▶ **YOUR INSTRUCTIONS**
Transcribe the listing below from its opening line up to and including the line that contains "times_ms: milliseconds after"; reproduce nothing else.

*** Opening of DATA BLOCK ***

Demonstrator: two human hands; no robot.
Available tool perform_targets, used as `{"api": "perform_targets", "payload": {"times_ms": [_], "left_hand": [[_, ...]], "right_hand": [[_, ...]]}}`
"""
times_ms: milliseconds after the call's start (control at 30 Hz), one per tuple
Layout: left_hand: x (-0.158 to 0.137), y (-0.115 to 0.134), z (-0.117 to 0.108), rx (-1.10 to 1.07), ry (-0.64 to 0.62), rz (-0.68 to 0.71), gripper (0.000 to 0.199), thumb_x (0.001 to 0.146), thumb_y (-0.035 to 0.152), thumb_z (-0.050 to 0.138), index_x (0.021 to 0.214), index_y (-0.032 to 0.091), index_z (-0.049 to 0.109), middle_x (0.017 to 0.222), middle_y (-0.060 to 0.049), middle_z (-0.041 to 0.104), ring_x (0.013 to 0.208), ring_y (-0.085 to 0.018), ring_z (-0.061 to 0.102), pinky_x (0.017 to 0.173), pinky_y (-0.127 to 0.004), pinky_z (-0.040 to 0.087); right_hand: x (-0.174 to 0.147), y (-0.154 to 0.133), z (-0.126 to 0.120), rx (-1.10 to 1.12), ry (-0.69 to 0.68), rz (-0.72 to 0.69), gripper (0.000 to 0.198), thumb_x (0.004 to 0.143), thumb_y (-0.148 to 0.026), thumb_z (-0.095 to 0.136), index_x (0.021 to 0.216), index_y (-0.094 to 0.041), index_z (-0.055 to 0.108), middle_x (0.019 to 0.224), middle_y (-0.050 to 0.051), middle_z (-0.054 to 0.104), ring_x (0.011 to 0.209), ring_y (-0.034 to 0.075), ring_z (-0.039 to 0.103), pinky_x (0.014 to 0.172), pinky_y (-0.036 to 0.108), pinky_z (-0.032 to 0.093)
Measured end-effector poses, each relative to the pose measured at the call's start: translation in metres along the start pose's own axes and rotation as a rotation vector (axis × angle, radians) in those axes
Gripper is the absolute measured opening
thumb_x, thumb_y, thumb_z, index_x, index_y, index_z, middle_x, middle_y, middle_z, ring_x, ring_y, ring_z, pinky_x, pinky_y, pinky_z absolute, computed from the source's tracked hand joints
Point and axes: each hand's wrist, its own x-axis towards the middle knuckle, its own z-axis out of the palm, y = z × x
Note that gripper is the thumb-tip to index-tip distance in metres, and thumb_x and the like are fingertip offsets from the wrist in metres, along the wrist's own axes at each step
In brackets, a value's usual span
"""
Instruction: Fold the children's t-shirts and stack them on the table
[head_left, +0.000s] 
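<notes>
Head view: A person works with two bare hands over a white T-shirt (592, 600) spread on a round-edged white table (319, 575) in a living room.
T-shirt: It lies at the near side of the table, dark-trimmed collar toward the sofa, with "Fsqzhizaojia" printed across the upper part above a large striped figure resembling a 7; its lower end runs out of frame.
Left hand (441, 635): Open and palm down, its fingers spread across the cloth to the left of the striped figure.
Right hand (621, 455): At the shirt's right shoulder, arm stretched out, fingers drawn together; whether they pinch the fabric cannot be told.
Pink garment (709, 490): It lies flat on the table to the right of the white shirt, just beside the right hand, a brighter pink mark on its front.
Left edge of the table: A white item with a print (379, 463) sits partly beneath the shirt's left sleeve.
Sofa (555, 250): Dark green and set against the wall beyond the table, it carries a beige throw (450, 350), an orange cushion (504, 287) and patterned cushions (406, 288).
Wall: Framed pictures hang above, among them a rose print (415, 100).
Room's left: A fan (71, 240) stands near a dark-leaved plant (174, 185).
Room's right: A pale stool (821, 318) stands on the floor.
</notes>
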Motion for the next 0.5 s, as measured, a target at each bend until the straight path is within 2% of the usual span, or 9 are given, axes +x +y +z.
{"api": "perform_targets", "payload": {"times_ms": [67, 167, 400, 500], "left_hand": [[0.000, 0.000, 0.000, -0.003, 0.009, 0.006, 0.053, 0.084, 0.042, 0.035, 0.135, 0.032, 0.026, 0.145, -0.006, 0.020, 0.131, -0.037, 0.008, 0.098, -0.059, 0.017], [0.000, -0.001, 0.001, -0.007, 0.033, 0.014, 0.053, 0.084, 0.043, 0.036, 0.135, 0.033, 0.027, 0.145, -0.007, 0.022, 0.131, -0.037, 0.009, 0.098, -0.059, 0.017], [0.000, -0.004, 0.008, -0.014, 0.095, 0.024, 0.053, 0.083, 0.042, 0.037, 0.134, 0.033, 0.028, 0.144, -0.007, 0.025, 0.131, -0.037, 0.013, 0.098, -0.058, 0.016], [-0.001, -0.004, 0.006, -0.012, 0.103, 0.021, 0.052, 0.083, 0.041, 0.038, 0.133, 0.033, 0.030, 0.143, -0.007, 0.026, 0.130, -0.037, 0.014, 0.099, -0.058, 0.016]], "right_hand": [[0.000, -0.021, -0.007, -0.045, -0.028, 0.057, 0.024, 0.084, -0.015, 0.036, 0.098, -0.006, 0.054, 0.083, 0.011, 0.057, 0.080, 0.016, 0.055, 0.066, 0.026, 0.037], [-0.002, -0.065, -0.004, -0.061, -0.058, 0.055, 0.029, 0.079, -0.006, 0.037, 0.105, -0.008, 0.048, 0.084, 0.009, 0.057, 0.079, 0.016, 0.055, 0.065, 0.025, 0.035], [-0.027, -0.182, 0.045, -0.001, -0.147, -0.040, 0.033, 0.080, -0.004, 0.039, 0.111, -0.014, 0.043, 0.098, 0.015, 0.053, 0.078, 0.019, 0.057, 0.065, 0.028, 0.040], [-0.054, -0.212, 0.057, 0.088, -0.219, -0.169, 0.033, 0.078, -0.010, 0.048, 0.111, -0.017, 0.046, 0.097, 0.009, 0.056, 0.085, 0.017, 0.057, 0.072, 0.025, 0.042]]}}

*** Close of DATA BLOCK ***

▶ **SOLUTION**
Demonstrator: two human hands; no robot.
Available tool perform_targets, used as `{"api": "perform_targets", "payload": {"times_ms": [_], "left_hand": [[_, ...]], "right_hand": [[_, ...]]}}`
"""
times_ms: milliseconds after the call's start (control at 30 Hz), one per tuple

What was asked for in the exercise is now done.